Gut dann sezieren wir einmal

Dem stimme ich zu, nur leider kann sich der Rettungsdienst nicht finanzieren, so dass die RTW als KTW fahren müssen um Geld herein zubringen und somit ginge es nur darüber, dass die öffentliche Hand den Rettungsdienst eigenständig betreibt und nur der Kranken und Behindertentransport und die Taxileistungen ausgeschrieben werden.

Welchen Vorteil hat ein hauptamtlicher Beschäftigter versus einem Ehrenamtlichen? Den NFS kann man auch als Ehrenamtlicher machen und den Punkt Routine lass ich kaum gelten, da Routine auch ein Gefahrenpotential bietet, weil man es ja immer so gemacht hat. Der Aspekt Erfahrung kann bestehen, aber auch nur dann, wenn ein ausreichendes Aufkommen an Notfällen gegeben ist, sonst wird dies auch nicht schlagend. Meine persönliche Einschätzung in der Kenntnis von Hauptamtlichen bei mehreren Organisationen lässt mich daran zweifeln, dass große Gruppe dieser zum NFS oder gar weiter aufschulbar wären.

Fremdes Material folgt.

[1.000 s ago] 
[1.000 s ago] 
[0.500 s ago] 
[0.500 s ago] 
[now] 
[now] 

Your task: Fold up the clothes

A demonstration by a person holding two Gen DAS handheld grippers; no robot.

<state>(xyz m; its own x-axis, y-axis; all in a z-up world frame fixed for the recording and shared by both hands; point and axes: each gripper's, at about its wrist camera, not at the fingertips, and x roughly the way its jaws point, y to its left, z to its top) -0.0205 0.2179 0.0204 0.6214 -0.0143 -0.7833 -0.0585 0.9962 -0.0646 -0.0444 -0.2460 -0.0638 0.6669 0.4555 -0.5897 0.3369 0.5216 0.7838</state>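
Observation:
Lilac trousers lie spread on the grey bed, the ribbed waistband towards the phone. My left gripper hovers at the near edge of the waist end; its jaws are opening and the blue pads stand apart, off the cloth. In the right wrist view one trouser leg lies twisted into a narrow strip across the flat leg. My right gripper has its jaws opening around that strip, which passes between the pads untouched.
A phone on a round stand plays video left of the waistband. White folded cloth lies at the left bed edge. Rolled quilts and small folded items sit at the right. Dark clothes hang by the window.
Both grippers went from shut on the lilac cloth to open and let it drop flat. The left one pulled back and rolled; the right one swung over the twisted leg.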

Momentan fahre ich (wenn ich RTW fahre) nur mit NFS. Ob es fahrlässig ist, einen RTW mit 2 RS zu besetzen, daran scheiden sich die Meinungen, ich persönlich fühle mich jedoch ein wenig wohler, wenn ich weiß, dass ich mit einem NFS fahre, der halt doch schon einige Notarzt Einsätze hinter sich hat und mehr Erfahrung ausweist. 

Natürlich schafft Wissen Sicherheit, aber auf einem RTW brauch ich keinen NFS, weil er dort in der Masse unterfordert ist. Ja es gibt Situationen, wo eine bessere Ausbildung wünschenswert wäre, nur müsste das auch Bezahlt werden.

Die Diskussion habe ich wiederholt mit anderen Ehrenamtlichen und diese sagen: „Wenn wir nur mehr B - KTW fahren sollen bleiben wir zuhause.“ zwar widerspricht dies den hehren Zielen der Organisationen, andererseits ist den Organisationen aber dies auch bekannt und wird toleriert, weil man sonst die Dienste nicht besetzen könnte. Ich für meinen teil sage halt wenn man die Professionalität will muss man zahlen.

Momentan ist ein NFS ein NFS - egal ob hauptamtlich oder ehrenamtlich. Deswegen kann es eben nur mit der Schaffung eines neuen Berufsbildes funktionieren welches einfach durch Ehrenamtlichkeit nicht mehr erreichbar ist. Der Rettungsdienst bzw. präklinische Notfallmedizin ist ein hochsensibler komplexer Bereich. Meiner Meinung nach haben in diesem System nur „Profis“ etwas verloren. Profis im Sinne von Profesioniellen, die unabhängig von ihrer Spezialität in diesem Bereich eine entsprechende Berufsausbildung absolvieren, im System arbeiten , ihr Geld verdienen, Erfahrung sammeln und weitergeben etc.

es gibt auch sowas wie Übergangsfristen. So eine „radikale“ Umstellung des Rettungssystems kann ja nie von heute auf morgen statt finden sondern kann nur ein Prozess sein der über Jahre mit diversen Überschniedungen läuft.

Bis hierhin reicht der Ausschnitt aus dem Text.